The R² landscape reveals the answer. When we scan across different values of t₀, the function is remarkably flat around Genesis Block. Plus notice the enormous confidence band.
The unconstrained optimizer finds a mathematical optimum at t₀ = +202 days (July 2009), improving R² from 0.9613 to 0.9628 - a gain of just 0.15% (well within the error bands).
But there is an enormous cost for this insignificant improvement in R^2.
That cost is substantial. At t₀=0, the exponent is n=5.694, within 3.5% of our SSA result (β=5.9).
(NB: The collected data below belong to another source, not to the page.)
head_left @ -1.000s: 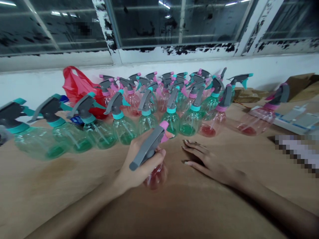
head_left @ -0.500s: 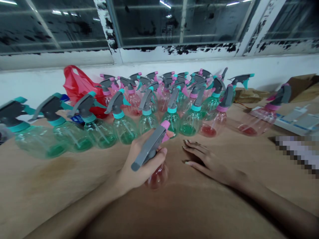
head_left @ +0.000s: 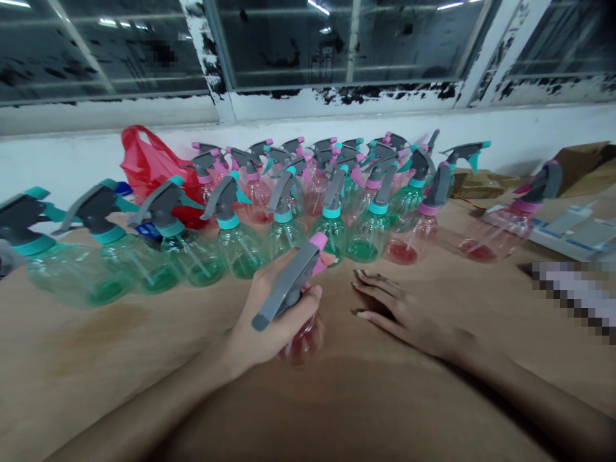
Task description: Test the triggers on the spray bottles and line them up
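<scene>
Windows: dark window panes point(head_left: 283, 45) span the top from 10 to 2 o'clock of the view's middle, bright light strips showing in the glass.
Wall: a white wall point(head_left: 58, 154) below them; the window frame point(head_left: 462, 96) is blotched black and white.
Desk: a light-brown desk point(head_left: 375, 404) fills everything below, a darker stain point(head_left: 96, 327) at 8 o'clock.
Front row: seven green spray bottles point(head_left: 240, 256) with turquoise collars stand from 9 o'clock across the middle, a pink spray bottle point(head_left: 404, 247) ending the row.
Back cluster: mixed pink and green spray bottles crowd near the wall at 12 to 1 o'clock.
Bag: a red plastic bag point(head_left: 149, 167) at 10 o'clock.
Right hand: the right hand point(head_left: 409, 314), at 4 o'clock, rests on the desk, fingers slightly spread, holding nothing.
Left hand: the left hand point(head_left: 269, 321), at 7 o'clock, has its fingers closed round the upper part of the held bottle.
Held bottle: a pink-bodied trigger sprayer point(head_left: 303, 346) at 6 o'clock, nozzle toward 1.
</scene>
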`<state>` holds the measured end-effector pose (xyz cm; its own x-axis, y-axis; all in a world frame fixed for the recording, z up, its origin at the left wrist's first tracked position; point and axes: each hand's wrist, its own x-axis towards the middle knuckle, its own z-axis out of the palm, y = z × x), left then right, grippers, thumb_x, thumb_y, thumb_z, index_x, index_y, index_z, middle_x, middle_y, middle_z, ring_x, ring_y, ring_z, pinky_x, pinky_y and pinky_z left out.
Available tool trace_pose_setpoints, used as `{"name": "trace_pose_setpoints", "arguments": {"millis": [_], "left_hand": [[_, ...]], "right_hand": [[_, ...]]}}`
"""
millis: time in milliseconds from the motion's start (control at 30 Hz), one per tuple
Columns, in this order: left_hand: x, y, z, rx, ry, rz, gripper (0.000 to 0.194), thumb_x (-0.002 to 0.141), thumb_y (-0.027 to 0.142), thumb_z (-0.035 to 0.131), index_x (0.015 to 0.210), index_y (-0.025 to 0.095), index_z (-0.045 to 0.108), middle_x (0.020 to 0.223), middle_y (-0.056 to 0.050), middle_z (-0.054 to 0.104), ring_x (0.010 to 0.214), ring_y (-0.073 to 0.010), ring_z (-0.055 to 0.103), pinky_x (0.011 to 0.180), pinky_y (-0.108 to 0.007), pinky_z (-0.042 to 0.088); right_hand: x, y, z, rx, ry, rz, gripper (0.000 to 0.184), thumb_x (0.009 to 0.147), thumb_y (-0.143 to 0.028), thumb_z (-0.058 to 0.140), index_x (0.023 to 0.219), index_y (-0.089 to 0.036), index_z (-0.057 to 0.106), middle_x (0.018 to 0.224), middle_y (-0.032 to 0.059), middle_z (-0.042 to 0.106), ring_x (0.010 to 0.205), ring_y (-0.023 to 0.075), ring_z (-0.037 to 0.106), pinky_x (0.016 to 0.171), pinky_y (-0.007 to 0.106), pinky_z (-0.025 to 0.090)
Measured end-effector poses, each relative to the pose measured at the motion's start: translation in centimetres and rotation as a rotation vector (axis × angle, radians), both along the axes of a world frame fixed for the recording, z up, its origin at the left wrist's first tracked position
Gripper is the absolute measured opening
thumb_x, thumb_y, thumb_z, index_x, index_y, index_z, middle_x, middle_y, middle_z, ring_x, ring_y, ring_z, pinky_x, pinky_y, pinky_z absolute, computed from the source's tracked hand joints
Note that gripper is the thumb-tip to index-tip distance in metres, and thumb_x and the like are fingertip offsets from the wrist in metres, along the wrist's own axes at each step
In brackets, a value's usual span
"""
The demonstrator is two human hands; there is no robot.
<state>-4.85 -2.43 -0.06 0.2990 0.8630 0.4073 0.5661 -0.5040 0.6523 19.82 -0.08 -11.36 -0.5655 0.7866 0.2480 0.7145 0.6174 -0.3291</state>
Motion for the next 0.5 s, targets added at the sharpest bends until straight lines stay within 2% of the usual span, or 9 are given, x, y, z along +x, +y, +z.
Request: {"name": "trace_pose_setpoints", "arguments": {"millis": [233, 500], "left_hand": [[-0.02, 0.03, 0.0, -0.016, -0.019, 0.0, 0.003, 0.073, 0.022, 0.049, 0.072, 0.025, 0.05, 0.069, 0.001, 0.056, 0.061, -0.0164, 0.058, 0.058, -0.029, 0.048], [0.09, -0.12, 0.34, -0.083, -0.102, -0.089, 0.01, 0.071, 0.014, 0.049, 0.069, 0.024, 0.05, 0.072, 0.002, 0.056, 0.061, -0.0137, 0.059, 0.061, -0.026, 0.049]], "right_hand": [[-0.03, -0.02, -0.12, -0.006, 0.025, 0.0, 0.053, 0.086, -0.045, 0.043, 0.135, -0.027, 0.033, 0.141, 0.005, 0.036, 0.13, 0.0236, 0.03, 0.104, 0.049, 0.03], [-0.06, -0.03, -0.06, -0.006, 0.001, -0.007, 0.054, 0.086, -0.046, 0.043, 0.135, -0.025, 0.034, 0.14, 0.0055, 0.036, 0.13, 0.0224, 0.03, 0.105, 0.046, 0.03]]}}
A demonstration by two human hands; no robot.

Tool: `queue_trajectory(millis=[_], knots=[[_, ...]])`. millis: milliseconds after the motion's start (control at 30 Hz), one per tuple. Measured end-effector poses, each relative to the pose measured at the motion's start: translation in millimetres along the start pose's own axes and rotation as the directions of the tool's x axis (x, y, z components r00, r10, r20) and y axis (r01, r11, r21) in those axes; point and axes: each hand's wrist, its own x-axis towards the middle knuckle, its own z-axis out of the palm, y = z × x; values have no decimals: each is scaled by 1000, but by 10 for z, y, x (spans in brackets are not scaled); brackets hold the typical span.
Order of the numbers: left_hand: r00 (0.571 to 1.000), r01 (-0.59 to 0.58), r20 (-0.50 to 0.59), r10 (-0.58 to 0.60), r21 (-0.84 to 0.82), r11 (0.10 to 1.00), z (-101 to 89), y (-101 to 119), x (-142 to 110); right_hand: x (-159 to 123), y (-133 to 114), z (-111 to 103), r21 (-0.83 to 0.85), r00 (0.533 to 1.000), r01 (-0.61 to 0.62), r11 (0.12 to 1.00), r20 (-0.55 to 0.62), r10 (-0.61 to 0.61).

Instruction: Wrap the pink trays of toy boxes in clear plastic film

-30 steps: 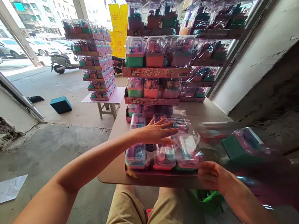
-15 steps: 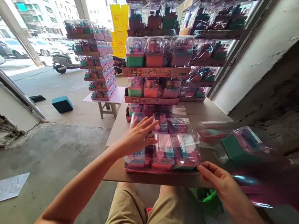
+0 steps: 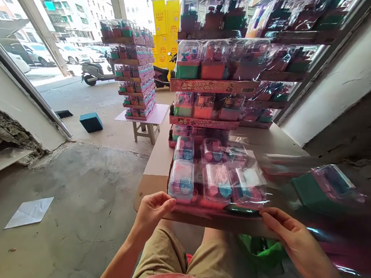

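On the table in front of me, a pink display tray [image 3: 207, 210] holds several small clear-lidded toy boxes [image 3: 217, 181] with pink and blue pieces inside. Shiny clear plastic film [image 3: 259, 178] lies over the tray and runs off to its right. At the tray's front left corner, my left hand [image 3: 154, 210] has thumb and fingertips pinched together on the film's edge. My right hand [image 3: 287, 227] pinches the film at the front right corner. Exactly how much film sits between the fingers is hard to see.
Tall stacks of filled trays [image 3: 215, 87] rise behind the work spot. A green-based toy box [image 3: 318, 190] lies at the right, beside blurred film. Below the table edge hangs a green bag [image 3: 265, 252]. Another stack [image 3: 135, 70] stands on a stool [image 3: 144, 131] farther off.
My left hand has come down from above the boxes to the tray's front left corner and closed. My right hand keeps its pinch at the right corner. The view has turned slightly left.
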Motion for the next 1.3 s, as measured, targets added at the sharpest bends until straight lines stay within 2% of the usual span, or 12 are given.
queue_trajectory(millis=[167,300,600,767,833,933,1033,1167,1300], knots=[[1000,22,-18,-23,-30,999,-35,-77,5,55,95,-19,-3,999,0,1000,-37,0],[995,6,-102,-6,-1,1000,-39,-205,-7,101,183,7,-9,1000,14,1000,-20,-14],[983,11,-181,-9,12,1000,-31,-377,-3,97,186,90,-36,998,12,999,-59,-14],[991,18,-133,-17,3,1000,-61,-393,-7,113,253,66,-36,996,35,999,-79,-38],[984,-32,-174,40,48,998,-155,-342,74,119,279,42,-29,997,27,999,-70,-29],[937,-95,-319,144,164,982,-323,-180,394,128,313,9,-49,998,39,998,-40,-41],[943,-37,-316,102,203,978,-385,48,920,130,316,2,-71,997,59,996,-40,-62],[972,17,-232,23,166,986,-222,331,1635,118,279,11,-56,999,30,998,-32,-31],[983,101,-166,-82,114,988,2,478,2051,126,312,10,-38,999,-6,999,-49,4]])
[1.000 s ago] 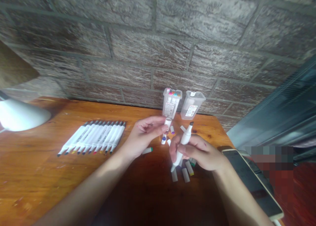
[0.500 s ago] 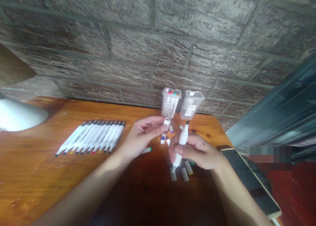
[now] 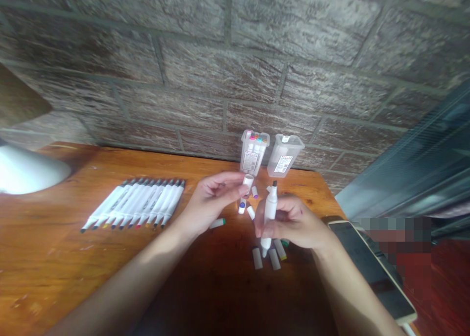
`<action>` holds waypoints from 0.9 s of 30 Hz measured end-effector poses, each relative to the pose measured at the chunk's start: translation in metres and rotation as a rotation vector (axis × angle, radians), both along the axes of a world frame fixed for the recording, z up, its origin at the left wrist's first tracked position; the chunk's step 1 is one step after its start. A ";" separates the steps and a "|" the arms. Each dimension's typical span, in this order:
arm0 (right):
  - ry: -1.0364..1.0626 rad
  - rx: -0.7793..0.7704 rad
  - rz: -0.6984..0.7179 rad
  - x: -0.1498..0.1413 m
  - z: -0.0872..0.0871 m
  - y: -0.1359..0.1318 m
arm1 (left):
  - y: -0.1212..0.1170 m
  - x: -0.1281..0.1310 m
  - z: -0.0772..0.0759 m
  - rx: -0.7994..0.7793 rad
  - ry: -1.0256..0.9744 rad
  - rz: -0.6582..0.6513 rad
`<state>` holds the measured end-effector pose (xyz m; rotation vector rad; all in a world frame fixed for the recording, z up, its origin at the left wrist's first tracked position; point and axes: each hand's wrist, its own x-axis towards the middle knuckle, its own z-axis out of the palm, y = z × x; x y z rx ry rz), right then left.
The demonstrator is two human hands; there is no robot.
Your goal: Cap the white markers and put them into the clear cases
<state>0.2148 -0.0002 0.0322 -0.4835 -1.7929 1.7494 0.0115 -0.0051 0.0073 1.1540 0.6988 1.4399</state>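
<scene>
Surface (image 3: 33, 257): wood, orange-brown, visible grain, glossy with light glare. Wall (image 3: 183, 57): stone-look blocks, rough, ridged, mostly matt. Held marker (image 3: 270, 210): white plastic, smooth, low sheen. Held cap (image 3: 248, 181): same white plastic, smooth. Marker row (image 3: 135, 204), loose caps (image 3: 257, 258): smooth plastic too. Two boxes (image 3: 293, 149): translucent plastic, slightly cloudy; labels (image 3: 283, 164) look like paper. Phone (image 3: 370, 267): dark glass-like screen, smooth, glossy. Lamp base (image 3: 33, 169): white, smooth, material unclear. Lampshade (image 3: 22, 96): brown, matt, blurred.

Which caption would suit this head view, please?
Left hand holding a white cap, right hand an uncapped marker, loose caps on the wooden table.
</scene>
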 end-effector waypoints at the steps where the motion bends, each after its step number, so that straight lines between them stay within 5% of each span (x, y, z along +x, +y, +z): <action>1: -0.003 -0.005 -0.004 0.000 0.000 0.000 | 0.000 0.000 0.000 -0.002 0.001 0.005; 27: -0.009 -0.119 -0.186 -0.003 0.000 0.003 | -0.001 0.002 0.005 0.016 -0.065 0.009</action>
At the unconstrained optimum t₀=+202, the exponent drops to n=5.087, now 13.8% away from SSA. We gain 0.15% in R² but lose agreement with the model-free benchmark.
This is the signature of overfitting: optimizing a narrow metric (R² alone) while degrading broader model quality.
Occam's razor applies with force here. The R² landscape shows that any t₀ within roughly ±200 days of Genesis Block produces nearly identical fits.
With no compelling preference from the data, we choose the simplest model: no offset, no extra parameter. The principle of parsimony favors t₀=0 when adding complexity buys nothing meaningful and damages agreement with independent methods.
When we constrain the optimizer to physically reasonable values (t₀ must precede price data), it converges to t₀ = -0.01 days - essentially Genesis Block itself. The exponent remains at n=5.694, matching SSA within 3.5%. Three independent methods now agree: SSA eigenmode decomposition gives β=5.9, standard power law regression gives β=5.69, and direct nonlinear fitting with optimized origin gives n=5.69 at t₀≈0.
The data offers no meaningful evidence for a shifted time origin. The simplest model consistent with all evidence is the pure power law P ∝ t^5.69 from Genesis Block, January 3, 2009. The network effects started with the network itself.